[EXERCISE DESCRIPTION]
An identical copy of the data below is needed.

[DATA EXCERPT]
== Segment start ==

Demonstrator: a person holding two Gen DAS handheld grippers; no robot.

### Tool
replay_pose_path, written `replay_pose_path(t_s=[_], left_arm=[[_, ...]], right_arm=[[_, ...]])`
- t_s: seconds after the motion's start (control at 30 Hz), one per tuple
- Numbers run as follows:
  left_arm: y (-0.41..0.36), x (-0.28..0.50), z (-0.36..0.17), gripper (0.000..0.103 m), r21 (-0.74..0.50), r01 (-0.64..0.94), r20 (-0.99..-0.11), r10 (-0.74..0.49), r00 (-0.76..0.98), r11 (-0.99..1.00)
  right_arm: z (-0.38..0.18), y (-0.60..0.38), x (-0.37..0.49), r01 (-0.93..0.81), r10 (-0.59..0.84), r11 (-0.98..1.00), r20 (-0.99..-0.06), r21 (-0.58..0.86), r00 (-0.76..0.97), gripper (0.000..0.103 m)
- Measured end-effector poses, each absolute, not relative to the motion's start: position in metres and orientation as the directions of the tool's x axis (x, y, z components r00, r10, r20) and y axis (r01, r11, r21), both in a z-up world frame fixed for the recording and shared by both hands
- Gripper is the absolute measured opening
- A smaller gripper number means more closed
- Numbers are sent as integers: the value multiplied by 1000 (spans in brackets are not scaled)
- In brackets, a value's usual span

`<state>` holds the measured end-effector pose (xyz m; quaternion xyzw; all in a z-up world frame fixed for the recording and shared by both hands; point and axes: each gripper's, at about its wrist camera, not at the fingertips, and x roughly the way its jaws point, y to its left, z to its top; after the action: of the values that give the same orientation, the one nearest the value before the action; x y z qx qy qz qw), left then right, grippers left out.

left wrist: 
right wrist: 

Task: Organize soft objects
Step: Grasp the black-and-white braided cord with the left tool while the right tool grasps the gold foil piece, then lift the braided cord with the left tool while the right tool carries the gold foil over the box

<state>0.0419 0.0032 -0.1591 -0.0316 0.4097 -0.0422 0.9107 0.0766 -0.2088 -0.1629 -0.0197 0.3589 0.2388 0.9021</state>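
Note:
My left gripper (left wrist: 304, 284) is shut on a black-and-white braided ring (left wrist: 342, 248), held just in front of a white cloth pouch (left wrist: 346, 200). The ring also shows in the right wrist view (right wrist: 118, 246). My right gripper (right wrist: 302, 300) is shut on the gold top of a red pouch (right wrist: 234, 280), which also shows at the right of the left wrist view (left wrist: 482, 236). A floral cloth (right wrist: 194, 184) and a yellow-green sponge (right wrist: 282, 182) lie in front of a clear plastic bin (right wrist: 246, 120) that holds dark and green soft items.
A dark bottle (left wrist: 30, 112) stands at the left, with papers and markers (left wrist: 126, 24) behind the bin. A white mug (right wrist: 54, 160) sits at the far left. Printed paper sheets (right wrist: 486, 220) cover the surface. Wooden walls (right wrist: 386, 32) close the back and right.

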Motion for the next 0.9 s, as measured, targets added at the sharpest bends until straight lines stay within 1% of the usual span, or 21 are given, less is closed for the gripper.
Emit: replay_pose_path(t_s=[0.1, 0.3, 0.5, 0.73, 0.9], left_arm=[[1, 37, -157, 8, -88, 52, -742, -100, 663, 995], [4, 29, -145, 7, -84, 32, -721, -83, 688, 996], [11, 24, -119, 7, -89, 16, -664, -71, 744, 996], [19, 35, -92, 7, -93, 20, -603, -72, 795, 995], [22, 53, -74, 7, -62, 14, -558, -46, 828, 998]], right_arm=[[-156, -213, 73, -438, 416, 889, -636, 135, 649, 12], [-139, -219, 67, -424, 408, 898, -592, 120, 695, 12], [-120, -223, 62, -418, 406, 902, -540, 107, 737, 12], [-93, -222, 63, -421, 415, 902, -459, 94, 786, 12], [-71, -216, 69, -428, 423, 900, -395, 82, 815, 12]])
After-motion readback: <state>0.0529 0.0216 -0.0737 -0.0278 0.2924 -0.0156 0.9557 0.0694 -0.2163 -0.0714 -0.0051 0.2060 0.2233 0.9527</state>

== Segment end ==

[YOUR SOLUTION]
Demonstrator: a person holding two Gen DAS handheld grippers; no robot.

### Tool
replay_pose_path, written `replay_pose_path(t_s=[_], left_arm=[[_, ...]], right_arm=[[_, ...]])`
- t_s: seconds after the motion's start (control at 30 Hz), one per tuple
- Numbers run as follows:
  left_arm: y (-0.41..0.36), x (-0.28..0.50), z (-0.36..0.17), gripper (0.000..0.103 m), r21 (-0.74..0.50), r01 (-0.64..0.94), r20 (-0.99..-0.11), r10 (-0.74..0.49), r00 (-0.76..0.98), r11 (-0.99..1.00)
  right_arm: z (-0.38..0.18), y (-0.60..0.38), x (-0.37..0.49), r01 (-0.93..0.81), r10 (-0.59..0.84), r11 (-0.98..1.00), r20 (-0.99..-0.06), r21 (-0.58..0.86), r00 (-0.76..0.97), gripper (0.000..0.103 m)
- Measured end-effector poses, each absolute, not relative to the motion's start: position in metres and orientation as the directions of the tool's x axis (x, y, z components r00, r10, r20) and y axis (r01, r11, r21), both in a z-up world frame fixed for the recording and shared by both hands
- Gripper is the absolute measured opening
- A smaller gripper number means more closed
- Numbers are sent as integers: the value multiplied by 1000 (spans in brackets are not scaled)
- In brackets, a value's usual span

`<state>` holds the measured end-effector pose (xyz m; quaternion xyzw; all in a z-up world frame fixed for the recording and shared by both hands; point and axes: each gripper's, at about its wrist camera, not at the fingertips, and x roughly the way its jaws point, y to its left, z to its top; after the action: of the values that give the same orientation, the one nearest the value before the action; x y z qx qy qz qw), left then right, grippers left out.

left wrist: 
right wrist: 

Task: Organize soft objects
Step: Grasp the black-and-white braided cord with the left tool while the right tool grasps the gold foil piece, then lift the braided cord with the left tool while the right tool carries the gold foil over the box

<state>0.0419 0.0032 -0.1591 -0.0316 0.4097 -0.0422 0.9107 0.0766 -0.2088 -0.1629 -0.0197 0.3589 0.2388 0.9021</state>
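Note:
My left gripper (left wrist: 304, 284) is shut on a black-and-white braided ring (left wrist: 342, 248), held just in front of a white cloth pouch (left wrist: 346, 200). The ring also shows in the right wrist view (right wrist: 118, 246). My right gripper (right wrist: 302, 300) is shut on the gold top of a red pouch (right wrist: 234, 280), which also shows at the right of the left wrist view (left wrist: 482, 236). A floral cloth (right wrist: 194, 184) and a yellow-green sponge (right wrist: 282, 182) lie in front of a clear plastic bin (right wrist: 246, 120) that holds dark and green soft items.
A dark bottle (left wrist: 30, 112) stands at the left, with papers and markers (left wrist: 126, 24) behind the bin. A white mug (right wrist: 54, 160) sits at the far left. Printed paper sheets (right wrist: 486, 220) cover the surface. Wooden walls (right wrist: 386, 32) close the back and right.
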
Motion for the next 0.9 s, as measured, targets added at the sharpest bends until straight lines stay within 1% of the usual span, or 21 are given, less is closed for the gripper.
Emit: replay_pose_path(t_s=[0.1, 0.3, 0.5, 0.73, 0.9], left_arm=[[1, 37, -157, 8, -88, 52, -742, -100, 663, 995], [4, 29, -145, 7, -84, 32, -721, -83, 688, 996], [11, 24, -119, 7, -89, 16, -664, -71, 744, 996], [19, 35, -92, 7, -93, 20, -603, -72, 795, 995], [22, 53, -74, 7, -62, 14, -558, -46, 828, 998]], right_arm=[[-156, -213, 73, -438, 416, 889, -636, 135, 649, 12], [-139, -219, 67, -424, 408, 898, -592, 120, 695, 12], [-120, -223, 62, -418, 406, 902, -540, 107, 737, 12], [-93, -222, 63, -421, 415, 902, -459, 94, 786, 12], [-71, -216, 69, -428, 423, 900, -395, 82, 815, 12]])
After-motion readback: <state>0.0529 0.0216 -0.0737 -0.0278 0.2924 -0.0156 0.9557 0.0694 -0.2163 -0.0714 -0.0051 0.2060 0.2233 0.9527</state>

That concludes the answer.